Look below for the line holding "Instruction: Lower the" and the line holding "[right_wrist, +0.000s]". Repeat those two and everything between, exactly.
:::
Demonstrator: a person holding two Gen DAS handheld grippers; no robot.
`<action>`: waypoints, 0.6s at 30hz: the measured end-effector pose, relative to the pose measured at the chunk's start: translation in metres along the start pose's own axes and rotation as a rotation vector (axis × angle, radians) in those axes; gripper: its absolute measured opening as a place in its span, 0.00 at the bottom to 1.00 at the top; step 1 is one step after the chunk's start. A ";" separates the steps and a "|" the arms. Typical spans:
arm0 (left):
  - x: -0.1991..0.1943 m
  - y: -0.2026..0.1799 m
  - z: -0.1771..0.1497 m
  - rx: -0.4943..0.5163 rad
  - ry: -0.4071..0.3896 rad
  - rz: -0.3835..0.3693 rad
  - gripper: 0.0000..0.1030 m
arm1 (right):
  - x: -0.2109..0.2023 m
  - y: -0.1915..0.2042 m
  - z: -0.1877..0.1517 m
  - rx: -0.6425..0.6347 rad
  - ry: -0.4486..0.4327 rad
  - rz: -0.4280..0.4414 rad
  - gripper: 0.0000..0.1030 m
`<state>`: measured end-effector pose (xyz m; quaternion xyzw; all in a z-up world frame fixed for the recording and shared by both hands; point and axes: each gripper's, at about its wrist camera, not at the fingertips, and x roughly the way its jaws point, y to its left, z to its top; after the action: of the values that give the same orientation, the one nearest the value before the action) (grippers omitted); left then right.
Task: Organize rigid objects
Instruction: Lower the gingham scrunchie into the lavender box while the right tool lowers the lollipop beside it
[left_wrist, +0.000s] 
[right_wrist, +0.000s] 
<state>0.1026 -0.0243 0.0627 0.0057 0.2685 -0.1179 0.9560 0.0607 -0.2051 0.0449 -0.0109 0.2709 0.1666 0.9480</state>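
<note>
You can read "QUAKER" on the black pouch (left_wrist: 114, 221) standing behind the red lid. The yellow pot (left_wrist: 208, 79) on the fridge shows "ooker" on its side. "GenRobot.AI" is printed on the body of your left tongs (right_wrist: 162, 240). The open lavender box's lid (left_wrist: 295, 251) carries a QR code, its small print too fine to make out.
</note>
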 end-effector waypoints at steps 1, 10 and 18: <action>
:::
Expected answer —
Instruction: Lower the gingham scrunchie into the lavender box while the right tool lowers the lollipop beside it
[left_wrist, +0.000s] 
[right_wrist, +0.000s] 

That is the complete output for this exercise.